RECORDED DATA |
- - -

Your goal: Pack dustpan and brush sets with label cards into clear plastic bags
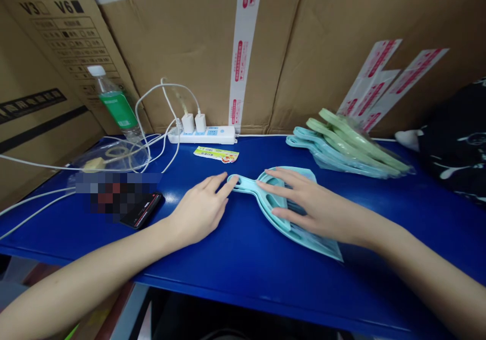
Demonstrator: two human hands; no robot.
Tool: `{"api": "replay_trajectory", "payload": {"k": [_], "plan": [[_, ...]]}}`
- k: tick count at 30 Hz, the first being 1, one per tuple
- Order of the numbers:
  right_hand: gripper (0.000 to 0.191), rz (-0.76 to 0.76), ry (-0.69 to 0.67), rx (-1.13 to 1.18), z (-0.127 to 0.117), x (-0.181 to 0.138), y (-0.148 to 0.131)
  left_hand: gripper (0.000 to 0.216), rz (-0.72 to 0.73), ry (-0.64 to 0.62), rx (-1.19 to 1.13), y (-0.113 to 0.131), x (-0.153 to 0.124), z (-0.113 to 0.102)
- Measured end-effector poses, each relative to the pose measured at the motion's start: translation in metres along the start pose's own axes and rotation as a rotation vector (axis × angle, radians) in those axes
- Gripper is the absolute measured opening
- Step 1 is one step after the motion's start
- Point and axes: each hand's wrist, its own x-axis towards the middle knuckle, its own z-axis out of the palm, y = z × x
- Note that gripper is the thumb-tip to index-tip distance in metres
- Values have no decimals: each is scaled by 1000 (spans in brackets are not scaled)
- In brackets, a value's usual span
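Observation:
A light blue dustpan (pixel 321 246) lies flat on the blue table, its handle pointing left. A smaller matching piece, likely a hand brush (pixel 274 182), is nested on it, its handle over the pan's handle. My right hand (pixel 309 201) rests on top of the set with fingers spread and covers part of it. At the handle end, my left hand (pixel 201 206) touches the tip with its index finger. Its other fingers are loosely bent and apart, not wrapped round the handle.
Back right, several light blue and green handled pieces (pixel 341 147) lie stacked in clear plastic. A power strip (pixel 207 135) with white cables stands along the cardboard. A label strip (pixel 216 154), a bottle (pixel 117 107) and a phone (pixel 142 211) are towards the left.

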Motion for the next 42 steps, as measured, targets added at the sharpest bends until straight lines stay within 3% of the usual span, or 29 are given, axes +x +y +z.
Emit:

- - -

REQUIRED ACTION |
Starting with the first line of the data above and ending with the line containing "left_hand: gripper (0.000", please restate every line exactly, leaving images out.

RESPONSE |
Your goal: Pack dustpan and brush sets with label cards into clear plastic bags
Demonstrator: two human hands; no robot.
Tool: `{"api": "replay_trajectory", "payload": {"k": [_], "plan": [[_, ...]]}}`
- k: tick count at 30 Hz, the first being 1, one per tuple
- Order of the numbers:
  right_hand: gripper (0.000 to 0.191), rz (-0.76 to 0.76), ry (-0.69 to 0.67), rx (-1.13 to 1.18), z (-0.127 to 0.117), x (-0.181 to 0.138), y (-0.148 to 0.131)
  left_hand: gripper (0.000 to 0.216), rz (-0.72 to 0.73), ry (-0.64 to 0.62), rx (-1.19 to 1.13), y (-0.113 to 0.131), x (-0.153 to 0.124), z (-0.113 to 0.102)

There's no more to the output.